On-line version ISSN 1996-7489
Print version ISSN 0038-2353

S. Afr. j. sci. vol.118 n.3-4 Pretoria Mar./Apr. 2022

http://dx.doi.org/10.17159/sajs.2022/13338 

COMMENTARY

 

What we say and what we do: The perils of ethical consensus

 

 

Steven Friedman

Department of Politics and International Relations, University of Johannesburg. Johannesburg, South Africa

Correspondence

 

 


ABSTRACT

SIGNIFICANCE:
A new book argues that South Africa could better fight poverty and inequality if the country recognised that caring for others is a duty. It is argued here that the problem is not that we do not all agree on the need for care - it is that we disagree on what that means. A more equal country is possible, not if we all claim to support the same principles, but if we acknowledge our differences and seek compromises between them.

Keywords: ethics of care, inequality, poverty, living with difference


 

 

Do South African women die violent deaths because the country lacks morality?

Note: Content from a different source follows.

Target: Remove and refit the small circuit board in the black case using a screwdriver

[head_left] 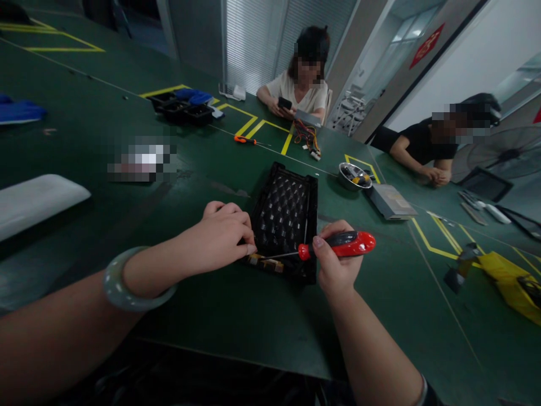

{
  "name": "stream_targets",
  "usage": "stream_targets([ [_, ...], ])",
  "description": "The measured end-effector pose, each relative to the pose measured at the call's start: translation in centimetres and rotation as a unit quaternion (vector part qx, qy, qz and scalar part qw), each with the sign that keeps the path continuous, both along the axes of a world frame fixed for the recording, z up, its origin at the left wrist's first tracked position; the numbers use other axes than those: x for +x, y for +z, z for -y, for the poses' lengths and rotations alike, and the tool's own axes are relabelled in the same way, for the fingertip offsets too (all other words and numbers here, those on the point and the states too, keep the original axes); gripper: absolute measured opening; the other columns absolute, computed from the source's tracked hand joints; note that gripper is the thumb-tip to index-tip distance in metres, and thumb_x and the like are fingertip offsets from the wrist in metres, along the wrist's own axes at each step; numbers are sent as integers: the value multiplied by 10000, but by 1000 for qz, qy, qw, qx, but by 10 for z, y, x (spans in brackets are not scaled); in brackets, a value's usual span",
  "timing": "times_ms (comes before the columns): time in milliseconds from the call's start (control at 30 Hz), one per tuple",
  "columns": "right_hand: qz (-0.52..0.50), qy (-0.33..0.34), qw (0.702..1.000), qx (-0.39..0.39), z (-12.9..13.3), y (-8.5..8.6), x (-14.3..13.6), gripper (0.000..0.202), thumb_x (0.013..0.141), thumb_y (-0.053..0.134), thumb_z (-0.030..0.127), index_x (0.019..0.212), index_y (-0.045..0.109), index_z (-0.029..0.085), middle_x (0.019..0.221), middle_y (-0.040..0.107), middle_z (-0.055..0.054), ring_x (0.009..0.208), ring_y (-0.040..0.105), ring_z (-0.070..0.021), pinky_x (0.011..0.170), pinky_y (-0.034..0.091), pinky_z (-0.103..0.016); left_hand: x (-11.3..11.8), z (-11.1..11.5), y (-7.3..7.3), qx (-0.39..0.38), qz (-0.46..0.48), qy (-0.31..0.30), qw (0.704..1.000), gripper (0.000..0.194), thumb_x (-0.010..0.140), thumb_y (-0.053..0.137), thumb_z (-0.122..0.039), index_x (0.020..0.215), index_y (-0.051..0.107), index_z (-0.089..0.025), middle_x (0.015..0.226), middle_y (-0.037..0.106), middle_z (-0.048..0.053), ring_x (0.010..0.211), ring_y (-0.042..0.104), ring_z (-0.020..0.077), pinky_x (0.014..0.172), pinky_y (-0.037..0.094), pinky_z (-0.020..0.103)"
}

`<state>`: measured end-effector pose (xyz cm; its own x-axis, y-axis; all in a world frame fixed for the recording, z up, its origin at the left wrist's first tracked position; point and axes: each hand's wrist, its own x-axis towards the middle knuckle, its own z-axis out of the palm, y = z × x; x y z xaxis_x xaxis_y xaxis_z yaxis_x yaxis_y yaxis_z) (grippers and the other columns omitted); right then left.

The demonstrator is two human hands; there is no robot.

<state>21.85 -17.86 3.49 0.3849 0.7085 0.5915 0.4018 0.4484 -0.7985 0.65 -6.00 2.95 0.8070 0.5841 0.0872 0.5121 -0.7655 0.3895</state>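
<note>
A black rectangular plastic casing [284, 211] lies on the green table in front of me, its inside patterned with a grid of small shiny spots. Along its near end runs a gold-brown strip [266, 263]. My left hand [230, 231] is closed at the casing's near left corner, with thumb and fingers pressed to the edge. In my right hand [338, 262] is a red and black screwdriver [355, 243]. Its thin shaft points left, and the tip rests at or just above the gold-brown strip near my left thumb.
Beyond the casing are an orange screwdriver [245, 140], a metal bowl of small parts [355, 176], a grey box [391, 202] and bundled wires [308, 135]. A black tray [181, 110] stands farther left. Two people sit across the table; a yellow object [509, 285] lies right.
</note>
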Motion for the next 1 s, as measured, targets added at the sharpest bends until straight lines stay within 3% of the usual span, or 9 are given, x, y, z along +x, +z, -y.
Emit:
stream_targets([
  [300, 30, -11, 999, -15, 0, 7, -3, 114, 768, 704, 242, 731, 597, 223, 643, 552, 42, 555, 481, -109, 526, 378, -271, 2, -4, -3, -12, 2, 19, 1000, 152, 812, 673, -315, 719, 794, -323, 967, 698, -1, 1050, 508, 254, 928, 190, 459],
  [467, 91, 15, 985, -143, -2, 41, -14, 128, 803, 703, 290, 770, 608, 212, 642, 590, 40, 564, 530, -116, 547, 413, -268, 2, -4, -1, -4, -10, 14, 1000, 152, 827, 668, -331, 757, 799, -301, 996, 693, 11, 1024, 513, 251, 901, 215, 439],
  [633, 229, 53, 933, -274, -12, 83, -34, 187, 842, 680, 377, 781, 630, 208, 682, 654, 19, 603, 579, -134, 582, 425, -282, 0, -1, 5, -9, -15, 15, 1000, 168, 845, 652, -342, 782, 800, -295, 1044, 691, 16, 1075, 512, 268, 919, 213, 445],
  [767, 297, 40, 917, -264, -20, 90, -46, 247, 830, 674, 382, 678, 574, 214, 598, 592, 43, 544, 524, -119, 542, 377, -279, 0, 1, 9, -9, -18, 15, 1000, 183, 842, 627, -296, 752, 784, -277, 1017, 687, 12, 1043, 527, 249, 897, 225, 433],
  [1000, 186, 41, 969, -156, -17, 73, -38, 99, 800, 685, 235, 745, 610, 201, 680, 614, 34, 597, 571, -118, 569, 428, -270, 0, -3, 7, -36, -14, 16, 999, 162, 825, 649, -305, 753, 791, -274, 1003, 689, 2, 1013, 535, 224, 914, 229, 413],
])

Or because a complex set of social and psychological factors make violence against women more likely?

Does the country continue to live with high levels of poverty and inequality because its elite have an inappropriate ethic? Or because everyone agrees that this is a moral problem but the meaning they attach to the ethical words they use differs and a combination of past and current realities means that power resides with those who are happy to allow it to continue as they pay lip service to its moral repugnance?

These questions are raised by a chapter in the Human Sciences Research Council's latest State of the Nation compilation1 which, as the title suggests, seeks to assemble a range of scholarly articles on the current state of South African society. The chapter2 is written by the three editors of the 2021 volume and seeks to set the direction of the entire collection - the 18 chapters by a variety of authors on topics ranging from foreign policy to film-making were clearly meant to reflect the concerns argued in this chapter. The hope was not realised: the authors of many of the chapters do not examine their subject matter through the lens proposed by the editors. This is predictable: attempts to persuade contributors to collections to address a particular theme repeatedly fail as authors insist on discussing what interests them. But it does convey what the editors understand the present state of the nation to be. It also raises issues which are crucial to debates on the country's current realities.

 

In search of an ethic

In essence, the authors argue that the state should become the vehicle of an 'ethics of care' which they ground in feminist theory and the anti-racist work of David Theo Goldberg:

When decision-making is based on the values enshrined in the constitution - in which an ethical stance is inherent - then we will begin to realise the practical effects of a just and caring society.2(p15)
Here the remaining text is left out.